• [Task description]: Look through the listing below for the line with "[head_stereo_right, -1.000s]" and the line with "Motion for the". Copy both, along with every line between them, exactly and with no pictures.

Available records section start

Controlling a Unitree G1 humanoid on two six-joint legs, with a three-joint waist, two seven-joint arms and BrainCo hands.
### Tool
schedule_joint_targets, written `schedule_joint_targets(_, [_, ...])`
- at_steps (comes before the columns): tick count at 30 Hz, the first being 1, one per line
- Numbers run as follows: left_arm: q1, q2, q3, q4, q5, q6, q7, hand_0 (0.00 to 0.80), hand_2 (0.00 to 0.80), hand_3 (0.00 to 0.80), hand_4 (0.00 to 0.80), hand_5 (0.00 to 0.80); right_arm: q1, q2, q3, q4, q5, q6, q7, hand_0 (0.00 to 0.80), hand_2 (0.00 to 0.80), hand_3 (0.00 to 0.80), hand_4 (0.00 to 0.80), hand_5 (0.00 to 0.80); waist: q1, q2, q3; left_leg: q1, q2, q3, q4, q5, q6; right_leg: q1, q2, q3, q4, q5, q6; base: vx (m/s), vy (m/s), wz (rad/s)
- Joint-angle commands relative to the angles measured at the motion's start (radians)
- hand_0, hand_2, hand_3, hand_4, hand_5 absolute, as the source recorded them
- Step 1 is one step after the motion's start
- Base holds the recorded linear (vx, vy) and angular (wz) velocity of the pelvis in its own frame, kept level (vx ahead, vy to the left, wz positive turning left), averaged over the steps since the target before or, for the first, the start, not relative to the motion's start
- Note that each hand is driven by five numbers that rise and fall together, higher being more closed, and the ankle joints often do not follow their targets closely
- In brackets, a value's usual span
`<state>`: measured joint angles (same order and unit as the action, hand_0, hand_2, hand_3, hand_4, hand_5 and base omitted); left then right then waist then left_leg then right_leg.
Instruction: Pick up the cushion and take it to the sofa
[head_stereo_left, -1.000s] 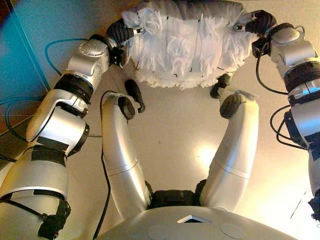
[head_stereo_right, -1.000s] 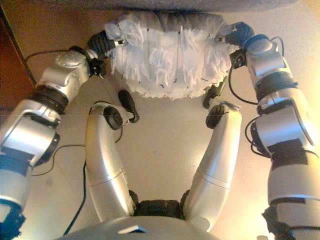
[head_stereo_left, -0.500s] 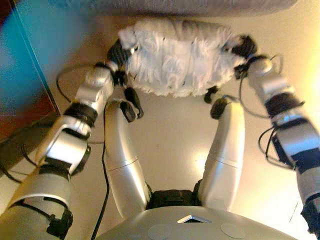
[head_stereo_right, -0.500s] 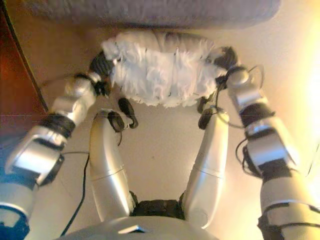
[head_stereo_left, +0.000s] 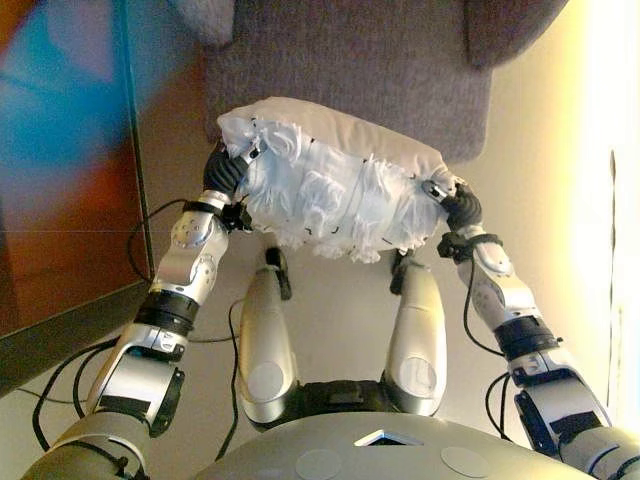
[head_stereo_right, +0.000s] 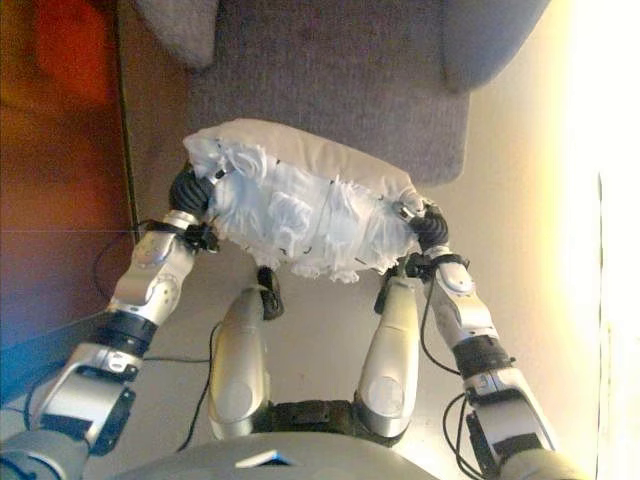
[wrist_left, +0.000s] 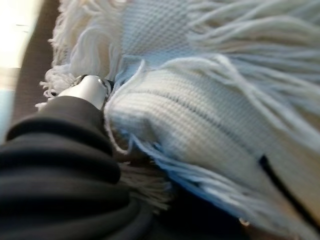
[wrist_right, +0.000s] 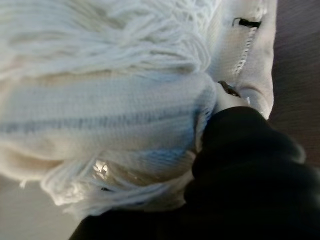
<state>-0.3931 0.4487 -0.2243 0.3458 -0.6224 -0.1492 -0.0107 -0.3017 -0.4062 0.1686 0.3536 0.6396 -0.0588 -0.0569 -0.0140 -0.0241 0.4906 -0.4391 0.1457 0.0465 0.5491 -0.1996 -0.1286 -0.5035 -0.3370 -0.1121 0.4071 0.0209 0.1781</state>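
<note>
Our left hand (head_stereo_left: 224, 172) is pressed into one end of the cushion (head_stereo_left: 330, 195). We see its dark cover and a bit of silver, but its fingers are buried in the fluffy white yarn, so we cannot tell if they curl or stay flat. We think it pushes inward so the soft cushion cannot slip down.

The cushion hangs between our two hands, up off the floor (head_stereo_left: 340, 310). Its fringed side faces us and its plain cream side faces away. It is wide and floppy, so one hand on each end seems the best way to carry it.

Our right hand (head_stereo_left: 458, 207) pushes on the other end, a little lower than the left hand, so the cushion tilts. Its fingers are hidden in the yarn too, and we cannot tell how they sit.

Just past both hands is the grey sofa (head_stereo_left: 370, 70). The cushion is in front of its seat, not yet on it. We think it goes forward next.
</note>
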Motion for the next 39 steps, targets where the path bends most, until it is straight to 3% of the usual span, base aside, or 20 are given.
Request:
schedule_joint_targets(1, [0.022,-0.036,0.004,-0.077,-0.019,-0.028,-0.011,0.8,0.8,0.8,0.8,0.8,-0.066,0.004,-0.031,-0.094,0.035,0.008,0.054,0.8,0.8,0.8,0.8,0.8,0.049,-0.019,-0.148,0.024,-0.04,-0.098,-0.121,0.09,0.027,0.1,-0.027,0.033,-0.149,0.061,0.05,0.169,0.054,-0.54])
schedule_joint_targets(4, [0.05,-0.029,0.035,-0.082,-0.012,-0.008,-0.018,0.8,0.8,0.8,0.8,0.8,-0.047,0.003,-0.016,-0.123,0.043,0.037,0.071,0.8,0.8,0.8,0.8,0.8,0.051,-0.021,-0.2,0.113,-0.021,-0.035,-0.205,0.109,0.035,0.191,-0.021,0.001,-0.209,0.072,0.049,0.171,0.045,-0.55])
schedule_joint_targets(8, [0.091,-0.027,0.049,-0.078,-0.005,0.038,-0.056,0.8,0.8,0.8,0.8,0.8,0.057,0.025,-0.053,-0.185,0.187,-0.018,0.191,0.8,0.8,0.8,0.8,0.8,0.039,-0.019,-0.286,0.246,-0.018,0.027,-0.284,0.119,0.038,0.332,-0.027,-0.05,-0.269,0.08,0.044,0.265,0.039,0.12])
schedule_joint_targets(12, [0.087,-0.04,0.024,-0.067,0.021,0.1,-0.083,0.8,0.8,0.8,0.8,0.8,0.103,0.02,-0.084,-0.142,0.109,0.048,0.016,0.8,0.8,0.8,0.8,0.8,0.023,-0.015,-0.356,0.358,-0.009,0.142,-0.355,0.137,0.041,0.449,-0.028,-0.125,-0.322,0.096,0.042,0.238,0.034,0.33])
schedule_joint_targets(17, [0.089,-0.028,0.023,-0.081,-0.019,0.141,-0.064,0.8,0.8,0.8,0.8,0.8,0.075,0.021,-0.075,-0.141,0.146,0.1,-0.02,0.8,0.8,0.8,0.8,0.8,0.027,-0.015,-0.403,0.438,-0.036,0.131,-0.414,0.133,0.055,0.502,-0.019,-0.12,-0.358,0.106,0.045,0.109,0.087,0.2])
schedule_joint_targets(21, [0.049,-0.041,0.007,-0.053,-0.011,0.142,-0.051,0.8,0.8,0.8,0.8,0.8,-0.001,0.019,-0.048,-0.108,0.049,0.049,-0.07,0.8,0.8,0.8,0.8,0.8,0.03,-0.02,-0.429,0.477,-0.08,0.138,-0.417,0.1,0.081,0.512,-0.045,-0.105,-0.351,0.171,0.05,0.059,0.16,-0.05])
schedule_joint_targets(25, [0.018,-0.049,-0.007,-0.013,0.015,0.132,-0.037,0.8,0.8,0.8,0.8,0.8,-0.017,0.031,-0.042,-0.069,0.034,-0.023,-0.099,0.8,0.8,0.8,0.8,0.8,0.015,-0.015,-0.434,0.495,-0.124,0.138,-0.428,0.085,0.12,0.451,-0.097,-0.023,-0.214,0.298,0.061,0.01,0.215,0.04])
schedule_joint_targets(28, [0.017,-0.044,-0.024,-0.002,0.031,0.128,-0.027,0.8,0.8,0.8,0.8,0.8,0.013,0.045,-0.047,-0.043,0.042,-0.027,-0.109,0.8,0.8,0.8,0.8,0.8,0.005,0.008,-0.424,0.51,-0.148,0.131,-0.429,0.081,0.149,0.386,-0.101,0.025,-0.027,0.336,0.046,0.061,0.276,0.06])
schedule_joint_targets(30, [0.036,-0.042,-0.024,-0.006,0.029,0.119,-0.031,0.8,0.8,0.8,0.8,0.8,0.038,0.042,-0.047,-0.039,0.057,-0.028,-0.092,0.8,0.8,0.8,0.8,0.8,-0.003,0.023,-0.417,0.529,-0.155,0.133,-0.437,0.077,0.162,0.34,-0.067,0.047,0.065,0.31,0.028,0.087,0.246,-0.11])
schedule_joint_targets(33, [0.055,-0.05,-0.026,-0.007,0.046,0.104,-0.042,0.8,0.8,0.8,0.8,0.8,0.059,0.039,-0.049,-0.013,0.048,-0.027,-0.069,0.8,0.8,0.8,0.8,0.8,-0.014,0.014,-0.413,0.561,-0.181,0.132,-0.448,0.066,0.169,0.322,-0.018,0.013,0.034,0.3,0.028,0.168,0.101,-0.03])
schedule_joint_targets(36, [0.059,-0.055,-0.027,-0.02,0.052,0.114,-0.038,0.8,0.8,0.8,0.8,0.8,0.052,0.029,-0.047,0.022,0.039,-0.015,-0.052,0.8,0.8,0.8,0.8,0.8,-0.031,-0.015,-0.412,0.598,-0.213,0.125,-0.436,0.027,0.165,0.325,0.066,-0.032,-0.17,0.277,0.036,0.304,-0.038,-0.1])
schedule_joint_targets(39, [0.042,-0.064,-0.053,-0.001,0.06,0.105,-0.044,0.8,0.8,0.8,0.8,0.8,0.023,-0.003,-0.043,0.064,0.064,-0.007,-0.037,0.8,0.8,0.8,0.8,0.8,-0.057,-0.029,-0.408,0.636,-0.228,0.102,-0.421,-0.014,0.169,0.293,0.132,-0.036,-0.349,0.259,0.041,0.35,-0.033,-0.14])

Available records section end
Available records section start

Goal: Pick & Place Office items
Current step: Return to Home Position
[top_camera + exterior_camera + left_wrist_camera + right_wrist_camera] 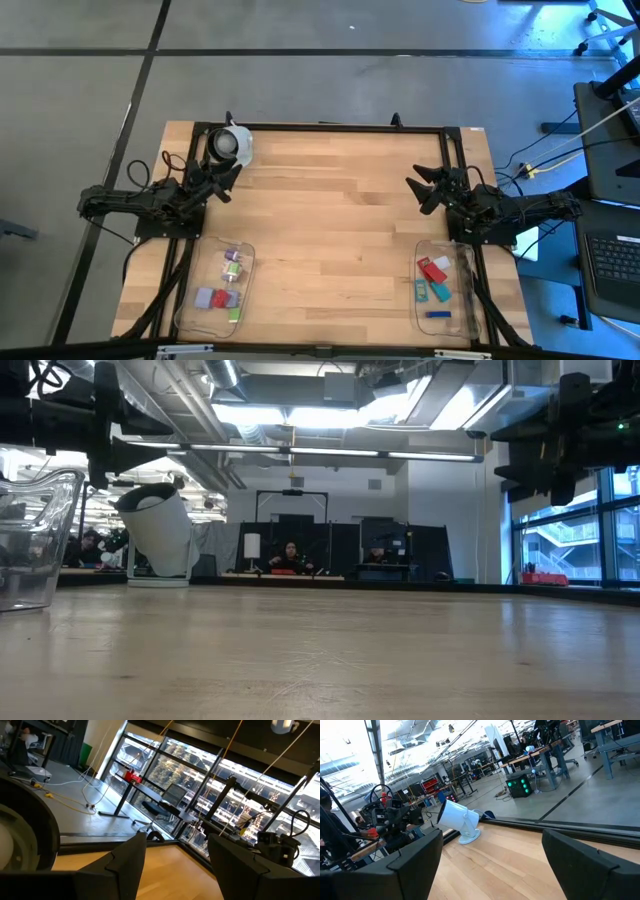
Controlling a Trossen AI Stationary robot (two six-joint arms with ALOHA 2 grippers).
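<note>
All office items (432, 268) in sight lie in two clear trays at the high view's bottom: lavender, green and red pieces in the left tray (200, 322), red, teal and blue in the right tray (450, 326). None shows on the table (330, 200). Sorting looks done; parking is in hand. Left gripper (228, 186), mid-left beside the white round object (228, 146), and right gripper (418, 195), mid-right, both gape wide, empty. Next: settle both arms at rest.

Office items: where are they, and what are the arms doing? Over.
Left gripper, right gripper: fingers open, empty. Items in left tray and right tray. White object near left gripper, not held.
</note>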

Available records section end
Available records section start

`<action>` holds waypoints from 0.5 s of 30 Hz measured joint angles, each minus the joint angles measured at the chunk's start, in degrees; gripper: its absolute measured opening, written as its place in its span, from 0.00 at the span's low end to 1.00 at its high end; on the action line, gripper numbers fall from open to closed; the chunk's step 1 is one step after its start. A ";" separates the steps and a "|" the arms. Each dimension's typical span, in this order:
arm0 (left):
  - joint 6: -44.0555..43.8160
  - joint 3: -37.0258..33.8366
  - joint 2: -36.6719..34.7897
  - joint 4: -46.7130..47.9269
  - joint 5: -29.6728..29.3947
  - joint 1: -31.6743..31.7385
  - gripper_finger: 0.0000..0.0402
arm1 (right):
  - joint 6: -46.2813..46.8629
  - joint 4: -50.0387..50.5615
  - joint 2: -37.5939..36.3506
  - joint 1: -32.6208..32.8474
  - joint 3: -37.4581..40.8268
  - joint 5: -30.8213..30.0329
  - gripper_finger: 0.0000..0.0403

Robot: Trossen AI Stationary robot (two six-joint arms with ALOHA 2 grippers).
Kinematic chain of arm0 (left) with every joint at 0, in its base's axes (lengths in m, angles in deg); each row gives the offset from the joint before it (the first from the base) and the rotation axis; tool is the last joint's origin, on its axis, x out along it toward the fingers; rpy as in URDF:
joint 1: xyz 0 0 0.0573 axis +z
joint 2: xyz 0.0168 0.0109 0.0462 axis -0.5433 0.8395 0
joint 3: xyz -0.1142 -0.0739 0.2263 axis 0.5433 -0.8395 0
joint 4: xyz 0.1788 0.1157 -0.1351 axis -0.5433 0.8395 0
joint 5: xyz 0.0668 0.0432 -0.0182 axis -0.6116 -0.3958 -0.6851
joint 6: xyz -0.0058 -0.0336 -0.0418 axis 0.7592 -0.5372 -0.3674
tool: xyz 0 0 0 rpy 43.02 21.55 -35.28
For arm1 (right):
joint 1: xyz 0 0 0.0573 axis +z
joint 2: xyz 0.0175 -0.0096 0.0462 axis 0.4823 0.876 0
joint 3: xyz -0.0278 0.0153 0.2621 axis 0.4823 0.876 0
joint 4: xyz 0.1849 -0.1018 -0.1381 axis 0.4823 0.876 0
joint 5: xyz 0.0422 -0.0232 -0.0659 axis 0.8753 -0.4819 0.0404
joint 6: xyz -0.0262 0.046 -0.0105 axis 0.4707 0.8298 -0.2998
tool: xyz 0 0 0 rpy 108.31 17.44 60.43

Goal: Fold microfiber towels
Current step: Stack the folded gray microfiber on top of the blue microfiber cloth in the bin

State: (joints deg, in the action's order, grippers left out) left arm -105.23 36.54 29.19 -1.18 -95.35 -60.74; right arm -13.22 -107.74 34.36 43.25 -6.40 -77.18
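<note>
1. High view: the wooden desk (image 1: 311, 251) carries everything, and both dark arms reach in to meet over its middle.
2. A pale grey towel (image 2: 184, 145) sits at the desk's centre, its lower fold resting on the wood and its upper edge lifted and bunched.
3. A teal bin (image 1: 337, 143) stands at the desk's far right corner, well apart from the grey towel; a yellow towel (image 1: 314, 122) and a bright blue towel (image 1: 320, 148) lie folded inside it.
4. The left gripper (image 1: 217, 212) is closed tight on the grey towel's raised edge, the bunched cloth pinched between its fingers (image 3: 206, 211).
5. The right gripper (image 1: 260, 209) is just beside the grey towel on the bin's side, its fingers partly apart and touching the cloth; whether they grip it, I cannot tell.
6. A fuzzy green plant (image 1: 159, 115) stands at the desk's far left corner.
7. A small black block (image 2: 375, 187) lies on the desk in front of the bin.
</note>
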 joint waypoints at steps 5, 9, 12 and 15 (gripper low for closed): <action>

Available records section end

• [Written solution]:
[head_stereo_right, -1.000s] 
[head_stereo_left, -0.500s] 
[head_stereo_right, -0.500s] 
[head_stereo_left, +0.000s] 
[head_stereo_right, +0.000s] 
[wrist_left, +0.000s] 
[wrist_right, +0.000s] 
<state>-0.3931 0.4487 -0.2243 0.3458 -0.6224 -0.1492 -0.0107 -0.3017 -0.4062 0.1686 0.3536 0.6396 -0.0588 -0.0569 -0.0140 -0.0241 0.4906 -0.4391 0.1457 0.0465 0.5491 -0.1996 -0.1286 -0.5035 -0.3370 -0.1121 0.4071 0.0209 0.1781</state>
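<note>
Our left hand (head_stereo_left: 224, 172) is pressed into one end of the cushion (head_stereo_left: 330, 195). We see its dark cover and a bit of silver, but its fingers are buried in the fluffy white yarn, so we cannot tell if they curl or stay flat. We think it pushes inward so the soft cushion cannot slip down.

The cushion hangs between our two hands, up off the floor (head_stereo_left: 340, 310). Its fringed side faces us and its plain cream side faces away. It is wide and floppy, so one hand on each end seems the best way to carry it.

Our right hand (head_stereo_left: 458, 207) pushes on the other end, a little lower than the left hand, so the cushion tilts. Its fingers are hidden in the yarn too, and we cannot tell how they sit.

Just past both hands is the grey sofa (head_stereo_left: 370, 70). The cushion is in front of its seat, not yet on it. We think it goes forward next.
</note>
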Motion for the next 39 steps, targets where the path bends most, until it is straight to 3% of the usual span, base aside, or 20 are given.

Output is finished, and nothing else is required.